In this latter regard, we believe that plaintiff misconstrues the provisions of The Third Class City Code regarding a stay of proceedings pending appeal. Section 4124 of the Code provides that “An appeal to the board shall stay all proceedings in furtherance of the action appealed from . . .” (Emphasis supplied). We cannot conceive of a broader provision for the protection of one appealing from a decision of an administrative officer. A stay of “all proceedings” regarding a particular application of a Zoning Ordinance by an administrative officer would certainly stay any penalties instituted by the City to enforce compliance with the decision appealed from. Any other reading of this provision would render it practically meaningless. Furthermore, if plaintiff still would not feel wholly protected by this provision (and we cannot see how its complete protection can seriously be questioned), it would have the undoubted right to appeal from any “decision of the administrative officer” regarding the institution of penalties, and thus satisfy itself doubly that it is protected by the stay provision of Section 4124.
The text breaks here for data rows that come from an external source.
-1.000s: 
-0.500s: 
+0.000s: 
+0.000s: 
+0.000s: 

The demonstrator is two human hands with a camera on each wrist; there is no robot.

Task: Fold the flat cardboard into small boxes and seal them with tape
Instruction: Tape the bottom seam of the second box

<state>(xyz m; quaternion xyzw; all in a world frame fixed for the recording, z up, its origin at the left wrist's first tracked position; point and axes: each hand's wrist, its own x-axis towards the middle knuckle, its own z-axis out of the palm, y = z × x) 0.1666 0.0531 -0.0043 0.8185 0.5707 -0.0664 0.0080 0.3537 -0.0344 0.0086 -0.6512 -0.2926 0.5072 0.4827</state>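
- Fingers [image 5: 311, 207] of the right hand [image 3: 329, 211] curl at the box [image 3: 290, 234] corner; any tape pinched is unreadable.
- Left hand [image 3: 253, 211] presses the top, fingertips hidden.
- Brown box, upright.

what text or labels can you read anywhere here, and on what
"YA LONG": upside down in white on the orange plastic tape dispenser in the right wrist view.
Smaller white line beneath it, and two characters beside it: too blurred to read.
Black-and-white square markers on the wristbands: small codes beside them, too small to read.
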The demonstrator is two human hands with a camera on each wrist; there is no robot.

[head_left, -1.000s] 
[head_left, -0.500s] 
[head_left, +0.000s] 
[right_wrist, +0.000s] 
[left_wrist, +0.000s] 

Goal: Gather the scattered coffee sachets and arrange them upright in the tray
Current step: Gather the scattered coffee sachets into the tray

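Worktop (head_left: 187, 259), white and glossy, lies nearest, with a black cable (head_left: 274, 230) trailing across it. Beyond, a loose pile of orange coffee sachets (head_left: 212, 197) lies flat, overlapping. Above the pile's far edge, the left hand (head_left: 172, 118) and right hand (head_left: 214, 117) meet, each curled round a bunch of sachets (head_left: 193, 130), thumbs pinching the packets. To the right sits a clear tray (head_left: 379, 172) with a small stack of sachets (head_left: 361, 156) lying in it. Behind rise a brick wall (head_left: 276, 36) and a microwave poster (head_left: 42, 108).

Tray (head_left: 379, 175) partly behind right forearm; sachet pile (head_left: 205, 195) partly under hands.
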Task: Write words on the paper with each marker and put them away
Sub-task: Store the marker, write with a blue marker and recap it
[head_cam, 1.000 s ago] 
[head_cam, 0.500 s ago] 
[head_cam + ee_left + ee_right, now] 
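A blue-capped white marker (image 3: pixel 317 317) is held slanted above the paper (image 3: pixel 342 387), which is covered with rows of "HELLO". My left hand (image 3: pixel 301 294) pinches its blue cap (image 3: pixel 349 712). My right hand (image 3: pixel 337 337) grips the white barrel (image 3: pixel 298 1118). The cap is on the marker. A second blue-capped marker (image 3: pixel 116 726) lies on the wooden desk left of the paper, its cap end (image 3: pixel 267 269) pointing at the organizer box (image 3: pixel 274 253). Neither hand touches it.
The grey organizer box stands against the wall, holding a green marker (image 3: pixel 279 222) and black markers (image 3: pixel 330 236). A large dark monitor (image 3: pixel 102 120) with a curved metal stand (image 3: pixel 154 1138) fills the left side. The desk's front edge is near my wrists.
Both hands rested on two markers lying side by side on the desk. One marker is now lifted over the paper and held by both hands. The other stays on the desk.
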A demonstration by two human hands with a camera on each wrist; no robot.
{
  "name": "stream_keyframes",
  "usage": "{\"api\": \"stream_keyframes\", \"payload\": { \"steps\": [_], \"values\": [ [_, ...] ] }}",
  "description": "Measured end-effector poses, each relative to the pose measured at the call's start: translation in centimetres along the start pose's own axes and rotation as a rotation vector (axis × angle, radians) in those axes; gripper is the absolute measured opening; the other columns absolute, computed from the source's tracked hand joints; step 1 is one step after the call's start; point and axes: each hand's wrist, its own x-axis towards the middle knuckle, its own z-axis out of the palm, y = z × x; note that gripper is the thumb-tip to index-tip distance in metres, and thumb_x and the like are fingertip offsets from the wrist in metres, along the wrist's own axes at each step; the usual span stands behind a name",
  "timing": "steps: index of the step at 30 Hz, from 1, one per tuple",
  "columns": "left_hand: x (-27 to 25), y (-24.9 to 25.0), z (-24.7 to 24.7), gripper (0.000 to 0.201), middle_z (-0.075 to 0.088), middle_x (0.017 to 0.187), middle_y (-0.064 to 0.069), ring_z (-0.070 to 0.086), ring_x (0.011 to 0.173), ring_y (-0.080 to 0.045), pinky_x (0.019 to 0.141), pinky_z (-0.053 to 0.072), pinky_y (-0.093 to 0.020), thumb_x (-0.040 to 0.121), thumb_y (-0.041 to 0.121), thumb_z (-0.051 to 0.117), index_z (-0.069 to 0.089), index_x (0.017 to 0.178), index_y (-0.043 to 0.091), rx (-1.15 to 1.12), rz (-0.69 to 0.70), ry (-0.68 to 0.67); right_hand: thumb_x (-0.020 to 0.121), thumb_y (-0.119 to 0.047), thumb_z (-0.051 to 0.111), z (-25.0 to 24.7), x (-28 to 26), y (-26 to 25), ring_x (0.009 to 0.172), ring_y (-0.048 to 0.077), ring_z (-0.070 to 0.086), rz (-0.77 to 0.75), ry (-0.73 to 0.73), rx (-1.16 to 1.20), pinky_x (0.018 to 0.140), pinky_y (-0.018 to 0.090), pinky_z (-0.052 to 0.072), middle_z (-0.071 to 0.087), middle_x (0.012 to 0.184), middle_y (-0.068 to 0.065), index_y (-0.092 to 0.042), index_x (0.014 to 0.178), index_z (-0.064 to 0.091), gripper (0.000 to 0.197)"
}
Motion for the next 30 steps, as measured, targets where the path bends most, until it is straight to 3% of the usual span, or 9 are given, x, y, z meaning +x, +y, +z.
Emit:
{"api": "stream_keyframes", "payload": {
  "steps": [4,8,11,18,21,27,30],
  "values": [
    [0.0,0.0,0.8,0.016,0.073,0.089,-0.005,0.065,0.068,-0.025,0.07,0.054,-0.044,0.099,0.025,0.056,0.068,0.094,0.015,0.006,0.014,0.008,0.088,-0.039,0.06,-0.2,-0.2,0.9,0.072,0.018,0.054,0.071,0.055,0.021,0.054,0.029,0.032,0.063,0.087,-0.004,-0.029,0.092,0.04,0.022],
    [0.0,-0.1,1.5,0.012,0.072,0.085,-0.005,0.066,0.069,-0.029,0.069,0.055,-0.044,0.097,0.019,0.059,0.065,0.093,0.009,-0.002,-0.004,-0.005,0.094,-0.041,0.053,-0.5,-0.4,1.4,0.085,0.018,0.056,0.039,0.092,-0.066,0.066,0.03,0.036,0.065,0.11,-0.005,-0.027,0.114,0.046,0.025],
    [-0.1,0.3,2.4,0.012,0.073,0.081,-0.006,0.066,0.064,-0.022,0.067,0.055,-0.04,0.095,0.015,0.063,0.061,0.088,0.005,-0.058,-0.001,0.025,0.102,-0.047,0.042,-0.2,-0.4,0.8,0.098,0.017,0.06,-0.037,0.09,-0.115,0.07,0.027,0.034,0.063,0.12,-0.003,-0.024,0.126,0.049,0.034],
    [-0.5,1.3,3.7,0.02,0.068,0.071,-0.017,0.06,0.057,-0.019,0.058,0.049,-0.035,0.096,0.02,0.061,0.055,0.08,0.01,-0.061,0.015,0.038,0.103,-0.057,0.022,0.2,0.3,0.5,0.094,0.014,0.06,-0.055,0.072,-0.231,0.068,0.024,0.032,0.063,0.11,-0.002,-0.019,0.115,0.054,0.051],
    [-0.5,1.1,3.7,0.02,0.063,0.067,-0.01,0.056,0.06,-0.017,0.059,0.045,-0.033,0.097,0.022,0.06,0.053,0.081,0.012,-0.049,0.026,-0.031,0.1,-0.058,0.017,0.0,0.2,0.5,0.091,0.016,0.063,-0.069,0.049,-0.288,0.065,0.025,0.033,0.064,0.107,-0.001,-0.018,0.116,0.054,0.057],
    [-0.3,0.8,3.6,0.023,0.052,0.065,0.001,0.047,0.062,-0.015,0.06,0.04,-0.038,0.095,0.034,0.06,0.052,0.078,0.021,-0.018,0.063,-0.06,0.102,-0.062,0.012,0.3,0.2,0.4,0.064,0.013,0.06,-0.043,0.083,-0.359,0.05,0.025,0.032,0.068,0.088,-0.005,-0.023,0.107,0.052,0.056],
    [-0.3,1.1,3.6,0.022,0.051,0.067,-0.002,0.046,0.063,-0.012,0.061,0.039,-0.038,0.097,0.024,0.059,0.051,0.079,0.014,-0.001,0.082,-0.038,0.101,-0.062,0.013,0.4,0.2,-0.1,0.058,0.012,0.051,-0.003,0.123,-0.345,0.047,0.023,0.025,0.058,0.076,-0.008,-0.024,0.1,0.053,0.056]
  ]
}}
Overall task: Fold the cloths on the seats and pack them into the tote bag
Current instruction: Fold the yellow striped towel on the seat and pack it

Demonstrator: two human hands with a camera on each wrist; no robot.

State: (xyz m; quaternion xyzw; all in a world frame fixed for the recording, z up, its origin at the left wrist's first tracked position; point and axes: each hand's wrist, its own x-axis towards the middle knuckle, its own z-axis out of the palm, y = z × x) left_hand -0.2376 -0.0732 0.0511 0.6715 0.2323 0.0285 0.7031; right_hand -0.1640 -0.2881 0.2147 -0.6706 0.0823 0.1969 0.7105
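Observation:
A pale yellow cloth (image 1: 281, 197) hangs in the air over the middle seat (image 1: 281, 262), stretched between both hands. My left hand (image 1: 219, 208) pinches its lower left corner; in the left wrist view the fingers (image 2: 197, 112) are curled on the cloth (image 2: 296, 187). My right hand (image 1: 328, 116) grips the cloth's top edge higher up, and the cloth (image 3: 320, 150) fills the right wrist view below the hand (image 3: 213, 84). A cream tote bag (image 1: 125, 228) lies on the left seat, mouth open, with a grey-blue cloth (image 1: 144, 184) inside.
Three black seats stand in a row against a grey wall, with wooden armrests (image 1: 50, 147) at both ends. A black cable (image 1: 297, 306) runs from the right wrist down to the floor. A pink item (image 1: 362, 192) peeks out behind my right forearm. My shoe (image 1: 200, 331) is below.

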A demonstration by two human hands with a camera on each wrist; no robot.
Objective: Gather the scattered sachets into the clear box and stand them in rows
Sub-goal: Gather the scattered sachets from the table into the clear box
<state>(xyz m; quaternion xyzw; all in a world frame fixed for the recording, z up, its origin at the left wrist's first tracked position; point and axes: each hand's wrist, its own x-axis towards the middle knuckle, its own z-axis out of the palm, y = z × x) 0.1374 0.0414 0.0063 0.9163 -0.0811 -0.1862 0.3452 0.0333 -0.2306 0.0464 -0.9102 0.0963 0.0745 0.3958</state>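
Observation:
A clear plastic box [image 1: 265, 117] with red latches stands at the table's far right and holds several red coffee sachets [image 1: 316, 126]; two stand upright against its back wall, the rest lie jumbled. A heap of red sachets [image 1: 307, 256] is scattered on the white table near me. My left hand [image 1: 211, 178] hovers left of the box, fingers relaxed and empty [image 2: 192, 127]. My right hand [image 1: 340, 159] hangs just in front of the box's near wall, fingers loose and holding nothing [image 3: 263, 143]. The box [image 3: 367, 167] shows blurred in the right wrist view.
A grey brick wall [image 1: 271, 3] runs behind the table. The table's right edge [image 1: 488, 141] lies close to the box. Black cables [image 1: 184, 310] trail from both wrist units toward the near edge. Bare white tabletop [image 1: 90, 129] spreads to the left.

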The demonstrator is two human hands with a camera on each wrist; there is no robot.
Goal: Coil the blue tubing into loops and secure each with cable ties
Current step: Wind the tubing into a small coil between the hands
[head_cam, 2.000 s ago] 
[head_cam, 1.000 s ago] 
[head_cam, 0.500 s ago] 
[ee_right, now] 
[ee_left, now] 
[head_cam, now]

But plaintiff contends that, even if the stay in proceedings is effective under Section 4124 from the time of appeal until decision by the Board of Adjustment, [6]*6there is no provision for a stay in the proceedings from the time of the hoard’s decision until the appeal can be heard in the Allegheny County Court.

Plaintiff is plainly mistaken in this regard. All of the Acts prescribing zoning procedures for the various municipal subdivisions make provision for a stay in proceedings in one form or another in the case of appeal from the Board of Adjustment to the appropriate court. The First1 and Second2 Class Township Codes and The General Borough Act3 expressly permit the grant of an order of supersedeas by the court to which an appeal is taken, upon application, notice, and hearing; and the First4 and Second5 Class City Codes, contain express provisions permitting the court to grant a restraining order having similar effect. In the amended Third Class City Code, at the place which corresponds to the cited provisions in the other municipal codes (i.e., at a point in the chapter entitled Board of Adjustment following the description of its make up, functioning, etc., and the allowance of appeals to the Board), Section 12198-4127 appears as follows: “Any person aggrieved by any decision of the board of adjustment or any city officer affected thereby may appeal therefrom, within thirty days, to the court of common pleas.6 Every such appeal shall specify the grounds thereof and the interest of the appellant. So far as practicable and consistently with [7]*7the provisions of this article, the procedure for appeals from the board of adjustment shall be in conformity with the Rules of Civil Procedure of the Supreme Court regarding appeals from administrative agencies.”